Could the member try to speculate as to why the Prime Minister of Canada feels that Quebec, as well as Alberta, should have the right to effectively sever itself from Canada?

Business of Supply October 21st, 2010

Mr. Speaker, the member will know the Canada Health Act has five basic principles: universality, available to all, publicly administered and funded, comprehensive, accessible and portable. As long as a province respects the five principles of the Canada Health Act, those transfers are fine.

Members will know that one of the problems we have had in a number of provinces is that there has been this leakage out of the public system into privately provided health care for those who are prepared to pay for it over and above the taxes they pay. It is a system for the rich.

If there were an opt out in a transfer to compensation, there is a risk. I would suggest the private health care system would flourish in Quebec, that only the rich, those who could afford to pay, would be able to get health care and there would be leakage of health care professionals out of the public system. The best and the brightest would clearly be moving into the private sector where they could get more compensation for their services. This would be the beginning of the end of public health care in Canada and Quebec.

Could the member explain to us what do we do about first nations, which are totally federally funded? What do we do about our shared research? What do we do about providing for pandemics? What do we do to protect available, comprehensive, accessible health care for the poor, for those who could not afford the private health care system that the member was promoting?

Business of Supply October 21st, 2010

Mr. Speaker, I want to try again with the member about the implications to providing health to Quebeckers.

The member will know that with regard to the five pillars of the Canada Health Act those things can only be sustained if the Government of Canada has the tool of funding to make sure that they are enforced, to make sure that health care is universal, comprehensive, accessible, affordable and publicly funded.

The problem we are dealing with is if we did not have that system there would be this migration to private health care which would be available to those who could afford it, those who had the ability to pay for that health care, which means that they could skip the queue.
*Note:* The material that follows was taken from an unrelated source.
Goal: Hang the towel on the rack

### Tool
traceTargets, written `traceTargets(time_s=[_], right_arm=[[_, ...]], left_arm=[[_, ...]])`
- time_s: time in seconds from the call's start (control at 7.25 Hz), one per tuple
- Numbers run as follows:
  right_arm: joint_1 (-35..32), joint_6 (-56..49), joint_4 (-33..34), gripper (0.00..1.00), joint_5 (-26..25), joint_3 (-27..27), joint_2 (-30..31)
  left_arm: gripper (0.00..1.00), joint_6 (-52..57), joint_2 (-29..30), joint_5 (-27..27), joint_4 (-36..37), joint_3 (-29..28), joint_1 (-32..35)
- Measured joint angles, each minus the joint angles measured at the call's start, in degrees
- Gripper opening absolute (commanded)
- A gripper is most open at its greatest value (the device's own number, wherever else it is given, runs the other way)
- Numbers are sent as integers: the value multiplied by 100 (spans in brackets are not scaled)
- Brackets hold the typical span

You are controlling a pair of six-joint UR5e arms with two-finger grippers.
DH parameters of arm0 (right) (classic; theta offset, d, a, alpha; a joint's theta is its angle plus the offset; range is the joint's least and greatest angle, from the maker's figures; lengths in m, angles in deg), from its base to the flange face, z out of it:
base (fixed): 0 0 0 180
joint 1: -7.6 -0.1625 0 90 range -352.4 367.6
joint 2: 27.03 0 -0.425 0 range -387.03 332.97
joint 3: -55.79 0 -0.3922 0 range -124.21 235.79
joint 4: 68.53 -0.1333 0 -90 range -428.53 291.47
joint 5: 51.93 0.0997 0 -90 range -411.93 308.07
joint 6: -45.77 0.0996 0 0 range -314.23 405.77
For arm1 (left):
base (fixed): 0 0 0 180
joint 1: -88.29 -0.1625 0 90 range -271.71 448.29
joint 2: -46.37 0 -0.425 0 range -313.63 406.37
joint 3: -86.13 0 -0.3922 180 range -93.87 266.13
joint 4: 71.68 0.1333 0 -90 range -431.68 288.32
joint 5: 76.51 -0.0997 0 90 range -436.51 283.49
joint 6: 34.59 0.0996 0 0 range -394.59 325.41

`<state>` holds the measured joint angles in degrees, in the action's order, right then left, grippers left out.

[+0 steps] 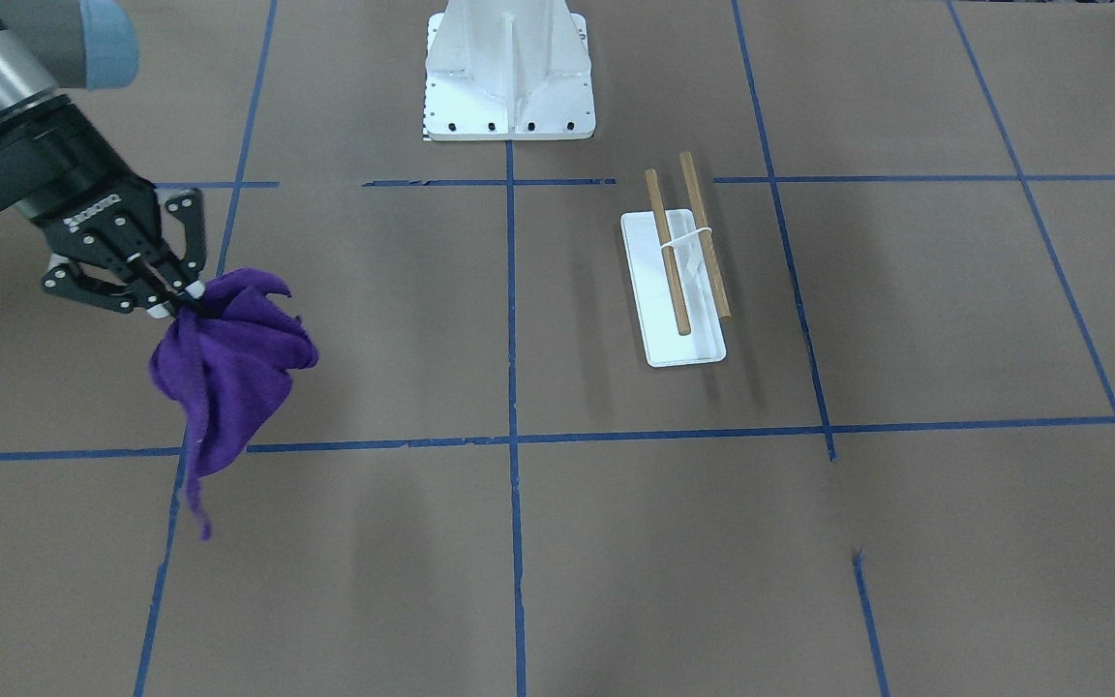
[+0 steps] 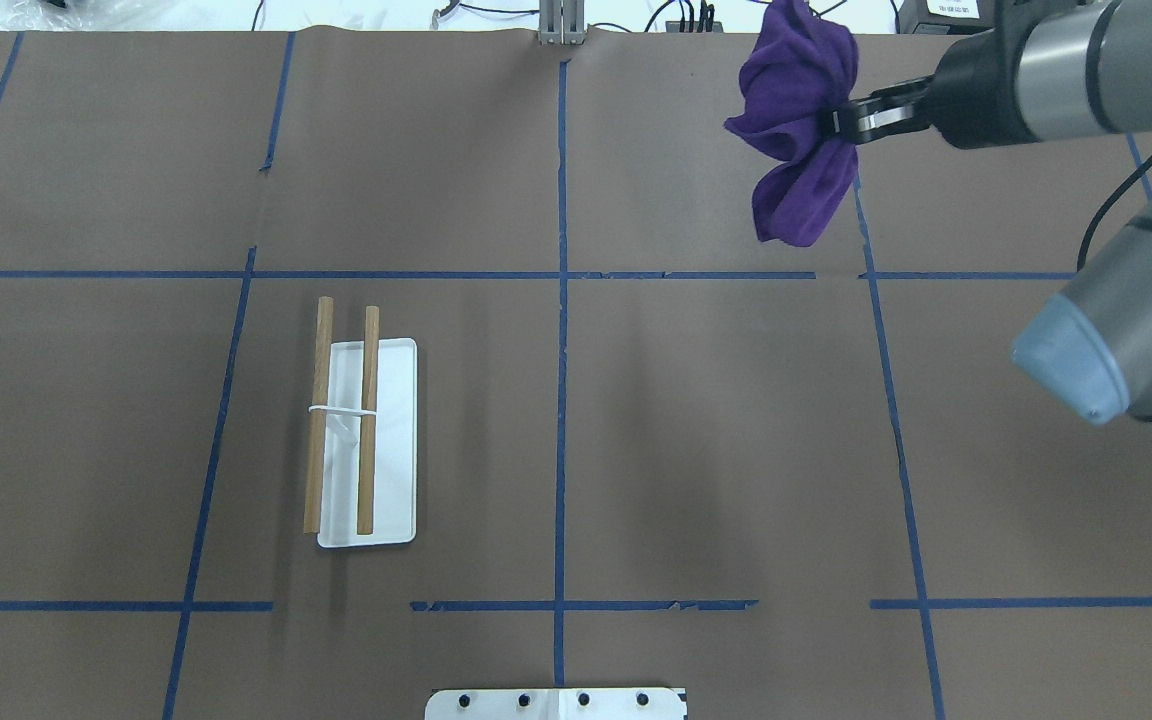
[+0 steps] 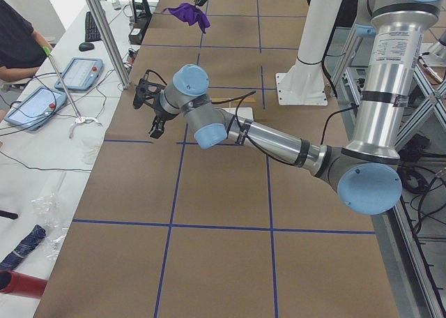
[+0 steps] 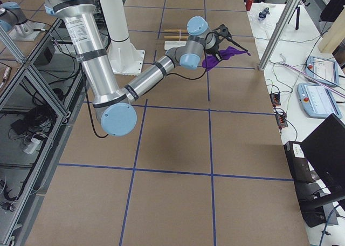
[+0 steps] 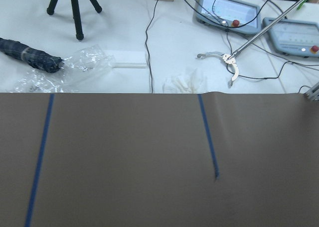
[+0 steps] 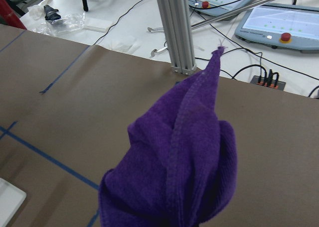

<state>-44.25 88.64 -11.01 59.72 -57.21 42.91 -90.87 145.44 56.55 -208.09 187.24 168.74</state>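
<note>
My right gripper point(image 1: 175, 300) is shut on a bunched purple towel point(image 1: 228, 378) and holds it in the air above the table, near the operators' edge on my right point(image 2: 801, 130). The towel fills the right wrist view point(image 6: 184, 177). The rack point(image 2: 341, 420), two wooden dowels joined by a thin white loop over a small white tray point(image 1: 683, 348), stands on the table on my left, far from the towel. My left gripper point(image 3: 145, 112) shows only in the exterior left view, above the table near the rack; I cannot tell whether it is open or shut.
The white bolted robot pedestal point(image 1: 509, 77) stands at the table's robot-side edge. An aluminium post point(image 6: 174, 28) rises at the far edge just beyond the towel. Blue tape lines point(image 2: 561, 400) grid the brown table. Pendants and cables point(image 5: 229, 10) lie beyond the edge.
</note>
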Motion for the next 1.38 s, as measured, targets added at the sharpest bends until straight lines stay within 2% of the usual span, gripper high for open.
traceTargets(time_s=[0.28,0.55,0.97,1.38], right_arm=[[993,-2,28,0,-1038,-301,-89],[1685,-46,259,0,-1850,-355,-402],[1912,-59,668,0,-2083,-373,-732],[1925,-59,698,0,-2089,-416,-745]], left_arm=[[100,-1947,617,1,-521,-8,-651],[100,-3118,1274,-101,-684,-47,-1423],[100,-3738,2206,-608,-749,-111,-2543],[100,-4165,2862,-1938,-1140,-469,-3480]])
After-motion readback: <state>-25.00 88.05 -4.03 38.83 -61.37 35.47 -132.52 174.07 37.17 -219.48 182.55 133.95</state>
To the extent that there was a growth of private health care, the health expertise would be drawn away from the public system, therefore, weakening the public system and providing care only to those who had the ability to pay.

I wonder if the member really understands that this would potentially be the consequences of doing what is proposed in the motion. It would weaken not only the health system in the rest of Canada, but also it would jeopardize the health of poor Quebeckers.